Wilson is encouraging any and all care centers that participate in Priority Health plans to become accredited in the CenteringPregnancy care model.
The Spectrum Health Pennock location in Hastings will become the fifth CHI-accredited West Michigan site in November, she said.
Wilson said she is encouraged by the data that shows CenteringPregnancy reduces racial disparities in the care of and birth outcomes for Black and Latina women.
“For Black women, their risk of maternal death is almost twice as high as it is for white women, and this CenteringPregnancy program really lowers that risk,” Wilson said. “We think it’s a great way to combat the disparities that we see in outcomes.”
She added nearly half the moms that went through the program at Spectrum Health OB/GYN Residency Clinic in Kent County were African Americans, and there was a “tremendous reduction” in low birth weights and preterm births over a five-year period.
“Across the state, our low birth weight rate is 14%, and so being able to see a reduction of 30% and even sometimes 40% is a really big deal,” Wilson said.
Erin Conklin, CHI’s state program manager for Michigan who is based in Genesee County, said the CenteringPregnancy model — which was developed by a group of midwives led by Sharon Rising in 1993 — was CHI’s flagship program when the nonprofit was established in 2001.
Since then, CHI has added more programs under the Centering model that are geared toward benefiting the whole family unit, including CenteringParenting, which is group care for well-child visits from birth through age 2, and CenteringHealthcare, a group model that helps patients manage asthma, diabetes, opioid recovery, cancer, chronic pain and other health issues.
She said while Priority Health is the first in Michigan to do so, payers across the country have begun offering “enhanced reimbursement” to support the CenteringPregnancy model as part of their strategy for improving birth outcomes.
Vandana Devgan, director of engagement for CHI, said one of the benefits of the Centering model is that it is flexible and adaptable for each group of participants and their needs.
“The two-hour format allows for providers to bring in experts, whether they’re lactation consultants or behavioral health experts, within the group discussion part, where they can then further go into detail about these topics the patients can benefit from.

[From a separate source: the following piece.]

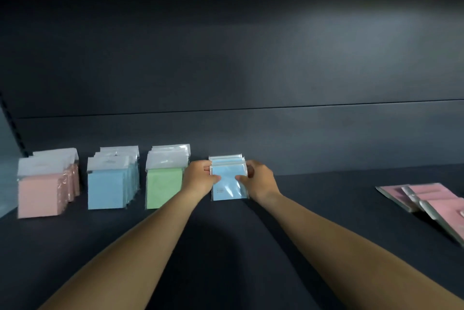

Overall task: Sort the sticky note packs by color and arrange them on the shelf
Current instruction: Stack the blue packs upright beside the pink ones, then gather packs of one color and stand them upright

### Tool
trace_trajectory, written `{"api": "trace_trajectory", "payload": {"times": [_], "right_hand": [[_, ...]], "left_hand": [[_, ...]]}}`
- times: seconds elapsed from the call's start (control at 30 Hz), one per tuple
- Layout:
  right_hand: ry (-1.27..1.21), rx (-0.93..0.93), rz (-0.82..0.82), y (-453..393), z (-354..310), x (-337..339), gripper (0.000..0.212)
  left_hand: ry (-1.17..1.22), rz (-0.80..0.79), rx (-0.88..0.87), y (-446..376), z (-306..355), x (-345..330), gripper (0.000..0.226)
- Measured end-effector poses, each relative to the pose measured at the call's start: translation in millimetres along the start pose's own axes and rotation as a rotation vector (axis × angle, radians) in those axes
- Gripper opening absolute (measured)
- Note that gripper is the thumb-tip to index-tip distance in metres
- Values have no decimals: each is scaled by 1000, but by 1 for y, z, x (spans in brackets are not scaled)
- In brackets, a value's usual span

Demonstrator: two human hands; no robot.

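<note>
Blue sticky note packs (228,179), a small upright bunch in clear wrappers, stand on the dark shelf (326,196) between my two hands. My left hand (199,178) grips their left edge, thumb across the front pack; my right hand (261,179) grips the right edge the same way. Just to the left stands a green row (164,188), then another blue row (108,189), then a peach-pink row (41,194) nearest the shelf's left end. Well apart to the right, pink packs (431,199) lie flat and overlapping.
</note>
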State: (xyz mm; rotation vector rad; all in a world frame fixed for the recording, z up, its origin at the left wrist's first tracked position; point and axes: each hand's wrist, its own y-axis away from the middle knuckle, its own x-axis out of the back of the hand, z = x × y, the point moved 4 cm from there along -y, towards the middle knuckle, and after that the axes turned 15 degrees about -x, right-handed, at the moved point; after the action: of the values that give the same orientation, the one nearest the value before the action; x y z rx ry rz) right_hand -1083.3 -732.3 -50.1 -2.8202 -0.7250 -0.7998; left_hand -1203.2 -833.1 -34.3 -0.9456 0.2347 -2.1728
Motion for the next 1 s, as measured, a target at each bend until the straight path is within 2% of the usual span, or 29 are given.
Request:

“It’s created opportunities for pregnant women to experience care in a different way,” Devgan said. “There’s some magic to the Centering that happens, and some of these groups meet even after (delivery) and transition to CenteringParenting.”
Added Conklin: “We always say that ‘One person’s question is another person’s question,’ and so being able to learn from other people who may be going through the same experience as you or have gone through a similar experience is really powerful.”